Susan Weil & José Betancourt


December 2, 2010 - January 2, 2011

For the past ten years, artists José Betancourt and Susan Weil have worked closely together to develop ways of printing and presenting a body of art work based on the cyanotype, also known as the photographic "blueprint." Although the cyanotype is their primary technique, Betancourt and Weil have also worked with photograms and Van Dyke Brown prints. Their collaborative works can range from personal and autobiographical to formal constructions. 

The majority of this large, multi-paneled work uses Gestalt principles of visual perception by emphasizing negative space to help the viewer construct images and see implied shape or movement. This philosophy has a history in their respective work. Betancourt has used visual implications in his panoramic photographs to construct fictional landscapes. Weil has been painting shaped continuity with multiple pieces for most of her later work. Their love of the history of photography and of historical techniques has produced one-of-a kind works that transcend to a contemporary context. 

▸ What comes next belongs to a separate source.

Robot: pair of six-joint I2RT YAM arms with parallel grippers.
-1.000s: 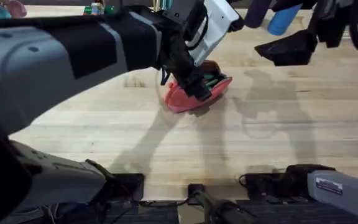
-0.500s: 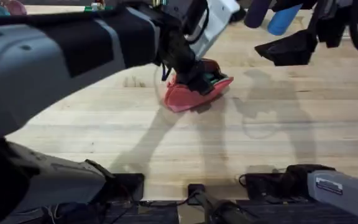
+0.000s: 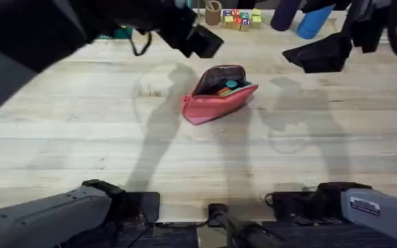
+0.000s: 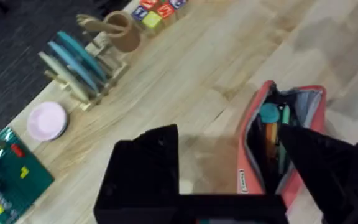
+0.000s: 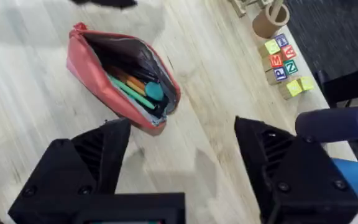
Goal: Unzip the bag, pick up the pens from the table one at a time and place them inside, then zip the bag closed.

Join us at Blue Sky on Wednesday, December 1, at 6:00 PM for a conversation with Susan Weil and Stephanie Snyder, Director and Curator, Douglas F. Cooley Gallery, Reed College, about Weil's decades-long career as an artist. Weil and Betancourt will also discuss their series "Blueprints" as part of an artist talk on Saturday, December 4, at 3:00 PM (with Torben Eskerod). 

Susan Weil is an artist based in New York City. Trained at the Académie Julian in Paris and Black Mountain College in Asheville, North Carolina, her first cyanotypes can be dated back to the early 1950s, including collaborations with the late artist Robert Rauschenberg. Her work is in many public collections, including the Museum of Modern Art, the Metropolitan Museum of Art, the Victoria & Albert Museum, and the J. Paul Getty Museum. Weil is represented by Sundaram Tagore Gallery in New York. José Betancourt is Professor of Art and Art History at the University of Alabama in Huntsville. Betancourt has been working with alternative photographic processes for 20 years and has presented workshops on his techniques.